[What you have to do]:
Where in the listing does the word "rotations" appear? Report each line that holds it.
+++
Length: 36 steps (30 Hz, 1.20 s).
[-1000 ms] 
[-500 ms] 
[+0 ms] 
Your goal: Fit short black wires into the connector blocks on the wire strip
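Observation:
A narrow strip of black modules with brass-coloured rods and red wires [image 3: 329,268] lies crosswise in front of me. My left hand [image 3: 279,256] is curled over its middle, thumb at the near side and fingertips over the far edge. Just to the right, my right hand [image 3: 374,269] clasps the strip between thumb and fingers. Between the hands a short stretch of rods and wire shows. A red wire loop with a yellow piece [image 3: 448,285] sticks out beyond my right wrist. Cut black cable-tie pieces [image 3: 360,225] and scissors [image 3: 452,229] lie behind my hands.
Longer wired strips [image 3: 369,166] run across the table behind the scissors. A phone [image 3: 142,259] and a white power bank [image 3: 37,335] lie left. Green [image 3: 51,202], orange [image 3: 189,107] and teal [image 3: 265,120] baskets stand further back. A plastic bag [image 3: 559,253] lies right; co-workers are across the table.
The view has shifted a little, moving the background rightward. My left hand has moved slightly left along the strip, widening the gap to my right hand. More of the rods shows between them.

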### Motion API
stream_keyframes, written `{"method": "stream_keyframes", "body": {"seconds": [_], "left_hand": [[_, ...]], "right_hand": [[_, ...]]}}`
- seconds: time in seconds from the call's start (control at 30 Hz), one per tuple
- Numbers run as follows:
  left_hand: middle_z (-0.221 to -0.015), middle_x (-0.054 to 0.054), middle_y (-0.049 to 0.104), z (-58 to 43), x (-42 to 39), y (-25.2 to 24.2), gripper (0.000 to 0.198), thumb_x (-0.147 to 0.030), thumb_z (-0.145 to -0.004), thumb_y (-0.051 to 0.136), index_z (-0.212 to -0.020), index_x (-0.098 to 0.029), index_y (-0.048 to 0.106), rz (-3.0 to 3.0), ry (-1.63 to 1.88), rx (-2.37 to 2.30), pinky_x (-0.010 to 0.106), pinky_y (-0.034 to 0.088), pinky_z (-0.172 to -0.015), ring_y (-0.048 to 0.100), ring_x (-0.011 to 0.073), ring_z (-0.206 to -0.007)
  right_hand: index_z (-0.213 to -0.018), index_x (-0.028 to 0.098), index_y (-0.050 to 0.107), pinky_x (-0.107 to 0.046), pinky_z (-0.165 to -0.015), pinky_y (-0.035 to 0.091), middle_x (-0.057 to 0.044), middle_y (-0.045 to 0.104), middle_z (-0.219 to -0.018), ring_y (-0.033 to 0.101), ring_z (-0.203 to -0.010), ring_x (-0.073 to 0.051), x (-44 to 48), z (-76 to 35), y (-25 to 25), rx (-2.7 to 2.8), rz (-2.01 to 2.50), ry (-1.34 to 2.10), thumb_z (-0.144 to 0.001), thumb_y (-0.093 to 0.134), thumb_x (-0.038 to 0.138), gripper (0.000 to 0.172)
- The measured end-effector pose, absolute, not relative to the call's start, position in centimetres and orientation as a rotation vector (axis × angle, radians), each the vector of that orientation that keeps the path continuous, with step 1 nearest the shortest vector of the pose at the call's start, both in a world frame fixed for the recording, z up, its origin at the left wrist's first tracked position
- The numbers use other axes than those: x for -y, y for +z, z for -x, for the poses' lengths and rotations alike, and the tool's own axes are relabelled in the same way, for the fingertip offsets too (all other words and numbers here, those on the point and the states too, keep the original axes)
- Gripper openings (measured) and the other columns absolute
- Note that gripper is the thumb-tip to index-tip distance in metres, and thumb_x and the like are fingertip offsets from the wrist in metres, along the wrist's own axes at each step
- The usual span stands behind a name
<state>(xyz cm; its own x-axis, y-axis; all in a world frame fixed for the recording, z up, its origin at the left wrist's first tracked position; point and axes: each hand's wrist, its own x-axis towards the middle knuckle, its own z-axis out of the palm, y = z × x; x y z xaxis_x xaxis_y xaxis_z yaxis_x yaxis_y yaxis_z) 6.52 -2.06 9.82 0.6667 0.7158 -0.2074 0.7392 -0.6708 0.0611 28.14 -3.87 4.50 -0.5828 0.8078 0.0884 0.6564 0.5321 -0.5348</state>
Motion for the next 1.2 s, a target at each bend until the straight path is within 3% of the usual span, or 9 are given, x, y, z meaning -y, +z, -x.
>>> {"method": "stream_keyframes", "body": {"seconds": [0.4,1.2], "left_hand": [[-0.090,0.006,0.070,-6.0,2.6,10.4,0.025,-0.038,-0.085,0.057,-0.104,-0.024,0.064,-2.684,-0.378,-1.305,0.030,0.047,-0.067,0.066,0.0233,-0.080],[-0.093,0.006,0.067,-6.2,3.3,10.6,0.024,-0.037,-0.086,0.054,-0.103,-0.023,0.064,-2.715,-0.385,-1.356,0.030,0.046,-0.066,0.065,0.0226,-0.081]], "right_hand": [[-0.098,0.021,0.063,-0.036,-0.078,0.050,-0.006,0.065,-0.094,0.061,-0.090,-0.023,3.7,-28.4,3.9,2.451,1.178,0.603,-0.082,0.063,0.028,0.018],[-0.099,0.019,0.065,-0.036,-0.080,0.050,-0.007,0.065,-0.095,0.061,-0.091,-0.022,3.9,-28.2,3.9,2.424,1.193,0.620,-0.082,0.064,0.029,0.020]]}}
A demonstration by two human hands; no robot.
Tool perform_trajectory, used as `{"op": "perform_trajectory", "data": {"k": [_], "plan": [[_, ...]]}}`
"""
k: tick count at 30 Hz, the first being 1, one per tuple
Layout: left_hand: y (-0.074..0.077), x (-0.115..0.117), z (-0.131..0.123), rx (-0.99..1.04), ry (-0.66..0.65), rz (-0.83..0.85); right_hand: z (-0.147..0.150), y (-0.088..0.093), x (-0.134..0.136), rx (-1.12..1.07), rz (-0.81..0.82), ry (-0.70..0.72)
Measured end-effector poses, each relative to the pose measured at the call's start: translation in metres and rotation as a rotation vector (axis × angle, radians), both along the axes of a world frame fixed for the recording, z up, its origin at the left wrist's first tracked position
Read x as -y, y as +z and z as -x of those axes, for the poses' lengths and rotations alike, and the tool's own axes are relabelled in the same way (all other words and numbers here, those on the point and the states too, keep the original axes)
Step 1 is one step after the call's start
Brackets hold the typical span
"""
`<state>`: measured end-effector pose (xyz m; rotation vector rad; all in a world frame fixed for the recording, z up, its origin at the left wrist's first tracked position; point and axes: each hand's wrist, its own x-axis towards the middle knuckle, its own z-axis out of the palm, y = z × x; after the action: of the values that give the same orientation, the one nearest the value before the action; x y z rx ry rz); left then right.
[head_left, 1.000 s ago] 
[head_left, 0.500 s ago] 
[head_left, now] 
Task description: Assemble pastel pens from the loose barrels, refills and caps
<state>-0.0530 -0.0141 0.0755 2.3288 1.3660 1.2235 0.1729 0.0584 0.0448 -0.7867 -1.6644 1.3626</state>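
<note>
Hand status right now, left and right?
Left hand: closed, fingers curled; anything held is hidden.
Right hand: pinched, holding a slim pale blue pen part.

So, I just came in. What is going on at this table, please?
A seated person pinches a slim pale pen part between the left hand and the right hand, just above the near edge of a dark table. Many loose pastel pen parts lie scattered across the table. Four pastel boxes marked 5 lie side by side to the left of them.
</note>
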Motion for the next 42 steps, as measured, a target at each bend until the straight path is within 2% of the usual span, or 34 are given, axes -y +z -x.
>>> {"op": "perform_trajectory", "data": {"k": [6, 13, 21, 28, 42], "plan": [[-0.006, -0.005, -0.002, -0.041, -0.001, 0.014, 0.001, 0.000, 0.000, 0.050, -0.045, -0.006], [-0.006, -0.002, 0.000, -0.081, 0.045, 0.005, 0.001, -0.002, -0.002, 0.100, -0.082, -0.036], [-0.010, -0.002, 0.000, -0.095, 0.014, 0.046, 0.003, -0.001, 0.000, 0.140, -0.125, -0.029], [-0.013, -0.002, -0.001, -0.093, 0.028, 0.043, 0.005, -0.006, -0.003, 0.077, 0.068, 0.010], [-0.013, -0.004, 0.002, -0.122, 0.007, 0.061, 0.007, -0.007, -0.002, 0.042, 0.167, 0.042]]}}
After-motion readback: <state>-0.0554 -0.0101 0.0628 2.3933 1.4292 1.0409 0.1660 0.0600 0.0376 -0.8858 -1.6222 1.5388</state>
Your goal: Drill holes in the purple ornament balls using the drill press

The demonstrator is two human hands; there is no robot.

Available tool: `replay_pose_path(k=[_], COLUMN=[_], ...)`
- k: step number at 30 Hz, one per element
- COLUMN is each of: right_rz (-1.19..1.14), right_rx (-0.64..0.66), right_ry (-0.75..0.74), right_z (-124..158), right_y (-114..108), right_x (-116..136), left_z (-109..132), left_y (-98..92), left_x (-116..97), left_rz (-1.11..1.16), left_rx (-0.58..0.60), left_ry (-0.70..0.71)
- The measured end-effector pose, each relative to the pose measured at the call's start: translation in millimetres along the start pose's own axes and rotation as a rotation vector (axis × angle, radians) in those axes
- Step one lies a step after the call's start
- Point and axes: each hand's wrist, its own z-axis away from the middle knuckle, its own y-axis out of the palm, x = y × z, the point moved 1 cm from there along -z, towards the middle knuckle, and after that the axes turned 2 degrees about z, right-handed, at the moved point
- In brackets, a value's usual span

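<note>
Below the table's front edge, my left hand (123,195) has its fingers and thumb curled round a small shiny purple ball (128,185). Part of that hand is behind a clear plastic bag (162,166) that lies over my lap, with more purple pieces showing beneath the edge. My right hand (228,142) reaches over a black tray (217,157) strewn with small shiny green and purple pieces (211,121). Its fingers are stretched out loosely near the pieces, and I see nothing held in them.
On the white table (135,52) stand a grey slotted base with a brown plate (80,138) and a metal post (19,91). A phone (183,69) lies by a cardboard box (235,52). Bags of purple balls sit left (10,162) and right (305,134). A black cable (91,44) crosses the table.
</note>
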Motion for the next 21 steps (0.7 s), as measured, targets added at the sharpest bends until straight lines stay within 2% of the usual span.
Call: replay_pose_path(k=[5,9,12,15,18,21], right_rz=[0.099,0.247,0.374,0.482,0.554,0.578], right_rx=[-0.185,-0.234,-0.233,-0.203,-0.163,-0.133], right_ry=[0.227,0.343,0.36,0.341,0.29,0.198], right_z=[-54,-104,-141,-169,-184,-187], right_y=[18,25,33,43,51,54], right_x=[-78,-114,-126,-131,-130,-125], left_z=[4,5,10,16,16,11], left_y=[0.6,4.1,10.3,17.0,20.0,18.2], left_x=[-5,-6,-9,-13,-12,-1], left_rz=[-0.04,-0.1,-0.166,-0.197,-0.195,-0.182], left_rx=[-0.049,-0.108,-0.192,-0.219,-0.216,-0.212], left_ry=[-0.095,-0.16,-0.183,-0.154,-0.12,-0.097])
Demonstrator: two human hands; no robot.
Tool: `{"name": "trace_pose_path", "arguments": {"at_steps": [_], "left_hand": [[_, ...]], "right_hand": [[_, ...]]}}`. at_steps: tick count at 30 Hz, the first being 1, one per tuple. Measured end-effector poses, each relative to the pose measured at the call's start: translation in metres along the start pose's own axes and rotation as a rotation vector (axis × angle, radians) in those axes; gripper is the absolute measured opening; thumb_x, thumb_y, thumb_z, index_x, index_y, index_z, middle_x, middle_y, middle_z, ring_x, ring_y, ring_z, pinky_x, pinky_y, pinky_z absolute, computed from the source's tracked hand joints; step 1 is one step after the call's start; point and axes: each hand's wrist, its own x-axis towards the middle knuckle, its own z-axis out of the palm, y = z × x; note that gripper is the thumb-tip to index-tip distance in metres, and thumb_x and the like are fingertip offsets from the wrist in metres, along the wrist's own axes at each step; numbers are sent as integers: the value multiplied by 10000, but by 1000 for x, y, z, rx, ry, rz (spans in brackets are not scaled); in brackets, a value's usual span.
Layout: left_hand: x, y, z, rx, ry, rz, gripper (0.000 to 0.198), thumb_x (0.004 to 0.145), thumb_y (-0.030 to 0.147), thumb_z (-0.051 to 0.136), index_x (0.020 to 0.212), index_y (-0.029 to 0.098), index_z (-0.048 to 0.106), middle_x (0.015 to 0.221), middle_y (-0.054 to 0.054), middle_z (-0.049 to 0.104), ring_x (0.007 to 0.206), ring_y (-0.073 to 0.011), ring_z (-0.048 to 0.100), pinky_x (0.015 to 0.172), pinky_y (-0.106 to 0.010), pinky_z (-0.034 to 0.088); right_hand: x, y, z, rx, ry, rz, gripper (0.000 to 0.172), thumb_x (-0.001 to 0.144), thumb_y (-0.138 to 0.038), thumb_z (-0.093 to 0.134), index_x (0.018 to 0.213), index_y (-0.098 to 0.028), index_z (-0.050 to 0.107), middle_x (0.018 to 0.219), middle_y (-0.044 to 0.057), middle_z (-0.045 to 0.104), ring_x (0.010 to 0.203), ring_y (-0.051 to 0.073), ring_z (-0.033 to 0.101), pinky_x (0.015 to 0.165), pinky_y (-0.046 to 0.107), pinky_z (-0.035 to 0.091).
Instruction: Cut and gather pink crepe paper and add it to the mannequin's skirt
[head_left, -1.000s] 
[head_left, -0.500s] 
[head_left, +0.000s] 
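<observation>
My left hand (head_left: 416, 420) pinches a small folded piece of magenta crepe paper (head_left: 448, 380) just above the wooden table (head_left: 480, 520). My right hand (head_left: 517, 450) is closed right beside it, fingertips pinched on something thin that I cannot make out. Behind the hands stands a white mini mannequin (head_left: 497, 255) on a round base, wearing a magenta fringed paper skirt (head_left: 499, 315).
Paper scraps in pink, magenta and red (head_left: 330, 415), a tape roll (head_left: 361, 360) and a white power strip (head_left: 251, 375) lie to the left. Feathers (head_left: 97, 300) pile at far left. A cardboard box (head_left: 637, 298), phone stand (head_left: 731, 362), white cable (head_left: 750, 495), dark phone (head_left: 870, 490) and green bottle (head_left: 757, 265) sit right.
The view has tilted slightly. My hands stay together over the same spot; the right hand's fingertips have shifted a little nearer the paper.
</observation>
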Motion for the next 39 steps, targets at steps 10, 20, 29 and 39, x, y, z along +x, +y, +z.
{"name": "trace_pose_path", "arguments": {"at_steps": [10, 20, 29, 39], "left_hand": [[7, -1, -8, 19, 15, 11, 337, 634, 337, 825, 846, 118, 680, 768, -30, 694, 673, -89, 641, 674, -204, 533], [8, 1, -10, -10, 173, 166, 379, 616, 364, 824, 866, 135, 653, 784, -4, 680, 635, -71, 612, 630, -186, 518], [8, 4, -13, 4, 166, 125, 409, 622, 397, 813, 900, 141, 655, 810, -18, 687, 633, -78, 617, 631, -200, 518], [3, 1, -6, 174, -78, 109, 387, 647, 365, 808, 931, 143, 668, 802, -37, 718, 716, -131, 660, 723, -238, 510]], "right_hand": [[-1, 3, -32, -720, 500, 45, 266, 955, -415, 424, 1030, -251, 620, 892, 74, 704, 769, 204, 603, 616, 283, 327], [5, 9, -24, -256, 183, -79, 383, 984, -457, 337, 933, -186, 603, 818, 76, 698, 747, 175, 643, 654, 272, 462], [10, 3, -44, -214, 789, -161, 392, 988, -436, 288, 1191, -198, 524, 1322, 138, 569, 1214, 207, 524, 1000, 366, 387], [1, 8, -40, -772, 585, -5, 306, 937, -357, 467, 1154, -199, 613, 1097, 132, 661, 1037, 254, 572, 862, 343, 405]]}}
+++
[Exercise response]:
- The numbers use other axes than those: x for -y, y for +z, z for -x, for the poses' lengths and rotations alike, and the tool's own axes are relabelled in the same way, for the fingertip offsets too (all other words and numbers here, those on the point and the states too, keep the original axes)
Read x as -y, y as +z and z as -x of those axes, for the poses' lengths and rotations alike, and the tool's own axes are relabelled in the same way (all other words and numbers here, those on the point and the states too, keep the original axes)

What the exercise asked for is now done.